How writing of the connector works?
As we know, the ClickHouse MergeTree
is a LSM-like format, it's not optimized for frequent and random record insertion,
batch append operation is recommended for large amount of data ingestion.
So, to achieve better performance, we should re-organize the DataFrame
to fit ClickHouse data layout before inserting.
SPARK-23889 allows data source connector to expose sorting and
clustering requirements of DataFrame
before writing. By default, for Distributed
table, this connector requires the
DataFrame
clustered by [sharding keys, partition keys]

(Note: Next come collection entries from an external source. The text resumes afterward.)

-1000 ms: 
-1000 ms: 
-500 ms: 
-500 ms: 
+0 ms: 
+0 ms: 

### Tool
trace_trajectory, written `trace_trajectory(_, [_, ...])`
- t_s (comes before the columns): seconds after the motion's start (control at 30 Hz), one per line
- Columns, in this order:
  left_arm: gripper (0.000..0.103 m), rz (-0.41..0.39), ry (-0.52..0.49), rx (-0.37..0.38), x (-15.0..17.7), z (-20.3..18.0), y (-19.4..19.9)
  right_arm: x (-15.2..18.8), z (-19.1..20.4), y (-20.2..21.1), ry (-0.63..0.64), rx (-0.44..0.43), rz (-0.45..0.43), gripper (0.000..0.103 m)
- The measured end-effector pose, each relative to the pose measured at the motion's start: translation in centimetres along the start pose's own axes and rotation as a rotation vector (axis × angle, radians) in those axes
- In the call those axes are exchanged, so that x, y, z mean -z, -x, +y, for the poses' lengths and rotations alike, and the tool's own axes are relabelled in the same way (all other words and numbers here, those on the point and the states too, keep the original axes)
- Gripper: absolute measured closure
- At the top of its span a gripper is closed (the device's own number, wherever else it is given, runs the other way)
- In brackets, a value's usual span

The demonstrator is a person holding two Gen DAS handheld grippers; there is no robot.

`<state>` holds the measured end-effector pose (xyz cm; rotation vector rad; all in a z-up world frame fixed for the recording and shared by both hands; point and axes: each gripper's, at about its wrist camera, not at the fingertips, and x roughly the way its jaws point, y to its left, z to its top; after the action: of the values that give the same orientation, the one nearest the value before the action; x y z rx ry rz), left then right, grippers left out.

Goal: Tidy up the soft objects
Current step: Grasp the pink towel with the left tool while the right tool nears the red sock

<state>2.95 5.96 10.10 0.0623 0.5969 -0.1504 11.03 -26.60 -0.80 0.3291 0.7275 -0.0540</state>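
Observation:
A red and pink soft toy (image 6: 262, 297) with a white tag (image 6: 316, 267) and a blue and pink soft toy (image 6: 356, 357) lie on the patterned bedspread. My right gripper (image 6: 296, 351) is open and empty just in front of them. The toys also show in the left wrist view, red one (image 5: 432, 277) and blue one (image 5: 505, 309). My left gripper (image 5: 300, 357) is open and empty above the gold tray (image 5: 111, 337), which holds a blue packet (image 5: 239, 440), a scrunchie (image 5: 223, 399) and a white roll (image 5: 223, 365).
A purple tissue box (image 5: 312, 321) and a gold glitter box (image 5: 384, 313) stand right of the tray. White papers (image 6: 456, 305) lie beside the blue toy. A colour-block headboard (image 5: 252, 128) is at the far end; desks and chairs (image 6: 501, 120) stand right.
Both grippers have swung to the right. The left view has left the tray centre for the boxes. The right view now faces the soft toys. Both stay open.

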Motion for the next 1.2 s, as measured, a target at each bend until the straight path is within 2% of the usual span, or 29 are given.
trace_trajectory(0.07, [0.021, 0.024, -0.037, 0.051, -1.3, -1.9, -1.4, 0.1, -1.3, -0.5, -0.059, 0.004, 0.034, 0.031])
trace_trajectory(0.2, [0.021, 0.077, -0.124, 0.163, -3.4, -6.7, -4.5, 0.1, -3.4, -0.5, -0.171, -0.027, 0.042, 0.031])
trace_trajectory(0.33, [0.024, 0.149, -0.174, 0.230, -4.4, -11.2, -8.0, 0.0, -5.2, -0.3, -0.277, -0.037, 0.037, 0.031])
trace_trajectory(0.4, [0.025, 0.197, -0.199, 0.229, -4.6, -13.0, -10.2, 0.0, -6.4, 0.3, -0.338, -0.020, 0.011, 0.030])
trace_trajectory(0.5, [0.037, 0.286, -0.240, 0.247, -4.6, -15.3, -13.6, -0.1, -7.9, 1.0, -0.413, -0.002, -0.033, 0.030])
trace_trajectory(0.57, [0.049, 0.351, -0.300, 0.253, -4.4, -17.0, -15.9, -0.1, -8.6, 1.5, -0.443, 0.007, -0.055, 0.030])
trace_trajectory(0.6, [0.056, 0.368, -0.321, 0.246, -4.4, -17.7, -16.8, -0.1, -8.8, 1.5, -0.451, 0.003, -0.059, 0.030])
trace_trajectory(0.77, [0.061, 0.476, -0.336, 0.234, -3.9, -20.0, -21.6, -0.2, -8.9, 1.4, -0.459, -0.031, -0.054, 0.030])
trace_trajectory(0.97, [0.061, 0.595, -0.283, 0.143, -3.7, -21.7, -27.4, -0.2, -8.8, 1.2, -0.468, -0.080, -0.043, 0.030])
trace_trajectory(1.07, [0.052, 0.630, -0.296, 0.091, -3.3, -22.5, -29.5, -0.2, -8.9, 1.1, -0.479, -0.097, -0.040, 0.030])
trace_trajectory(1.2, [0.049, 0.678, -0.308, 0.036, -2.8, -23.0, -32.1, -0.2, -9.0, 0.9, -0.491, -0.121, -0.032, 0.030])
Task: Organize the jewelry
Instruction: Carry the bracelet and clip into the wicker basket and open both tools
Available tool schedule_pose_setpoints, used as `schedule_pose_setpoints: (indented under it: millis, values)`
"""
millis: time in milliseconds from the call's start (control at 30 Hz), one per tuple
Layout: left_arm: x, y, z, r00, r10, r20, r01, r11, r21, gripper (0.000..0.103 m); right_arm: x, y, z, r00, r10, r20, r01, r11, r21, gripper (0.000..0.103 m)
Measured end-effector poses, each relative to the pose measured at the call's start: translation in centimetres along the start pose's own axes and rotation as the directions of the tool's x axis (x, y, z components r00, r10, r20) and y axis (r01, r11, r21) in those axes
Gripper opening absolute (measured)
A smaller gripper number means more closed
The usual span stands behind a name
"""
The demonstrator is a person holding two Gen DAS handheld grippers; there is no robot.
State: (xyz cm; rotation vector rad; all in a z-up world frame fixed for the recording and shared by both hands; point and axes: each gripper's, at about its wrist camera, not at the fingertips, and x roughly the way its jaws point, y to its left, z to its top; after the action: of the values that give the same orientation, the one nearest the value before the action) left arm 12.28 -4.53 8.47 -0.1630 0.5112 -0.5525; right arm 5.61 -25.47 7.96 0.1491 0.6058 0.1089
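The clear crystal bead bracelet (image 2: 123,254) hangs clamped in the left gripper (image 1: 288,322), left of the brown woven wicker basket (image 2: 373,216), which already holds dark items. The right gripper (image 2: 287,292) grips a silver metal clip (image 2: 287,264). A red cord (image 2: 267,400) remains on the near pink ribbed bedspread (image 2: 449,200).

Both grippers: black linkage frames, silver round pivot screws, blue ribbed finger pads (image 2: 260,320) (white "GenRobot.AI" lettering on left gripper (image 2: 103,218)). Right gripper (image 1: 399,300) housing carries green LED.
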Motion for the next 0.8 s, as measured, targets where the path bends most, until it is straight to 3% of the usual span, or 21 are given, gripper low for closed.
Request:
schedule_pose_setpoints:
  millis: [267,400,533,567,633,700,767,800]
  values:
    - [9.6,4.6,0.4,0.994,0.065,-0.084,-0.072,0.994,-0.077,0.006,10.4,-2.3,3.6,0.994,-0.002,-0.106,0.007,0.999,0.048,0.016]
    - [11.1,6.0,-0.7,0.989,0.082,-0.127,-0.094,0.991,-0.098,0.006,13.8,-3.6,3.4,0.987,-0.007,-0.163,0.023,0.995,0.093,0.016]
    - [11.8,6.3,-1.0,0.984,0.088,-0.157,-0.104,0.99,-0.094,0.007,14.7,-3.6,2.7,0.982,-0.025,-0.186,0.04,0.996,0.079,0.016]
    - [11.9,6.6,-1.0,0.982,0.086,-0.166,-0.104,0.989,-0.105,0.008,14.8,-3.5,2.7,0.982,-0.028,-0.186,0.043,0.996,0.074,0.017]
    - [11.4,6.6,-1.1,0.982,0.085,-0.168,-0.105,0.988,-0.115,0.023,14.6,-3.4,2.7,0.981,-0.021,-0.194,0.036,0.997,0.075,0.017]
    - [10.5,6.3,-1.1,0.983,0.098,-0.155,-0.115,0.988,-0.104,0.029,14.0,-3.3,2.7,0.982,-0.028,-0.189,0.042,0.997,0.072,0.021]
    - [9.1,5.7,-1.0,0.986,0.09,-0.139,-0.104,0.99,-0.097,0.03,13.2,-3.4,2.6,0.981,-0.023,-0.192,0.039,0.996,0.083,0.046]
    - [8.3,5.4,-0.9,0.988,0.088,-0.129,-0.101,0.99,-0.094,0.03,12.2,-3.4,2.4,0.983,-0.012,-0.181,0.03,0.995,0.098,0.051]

and sorted by [sharding keys, partition keys, ordering keys]
;
for normal *MergeTree
table, this connector requires the DataFrame
sorted by [partition keys, ordering keys]
and
sorted by [partition keys, ordering keys]
.
Warning
Limitation: Spark does NOT support expressions in sharding keys and partition keys w/o SPARK-39607.
In some cases, the strict data distribution requirements may lead small parallelism and data skew, and finally cause bad performance. SPARK-37523(requires Spark 3.4+) is introduced to allow relaxing the data distribution requirements to overcome those shortages.
Also, you can consider disabling some configurations like
spark.clickhouse.write.repartitionByPartition
to avoid such performance degradation.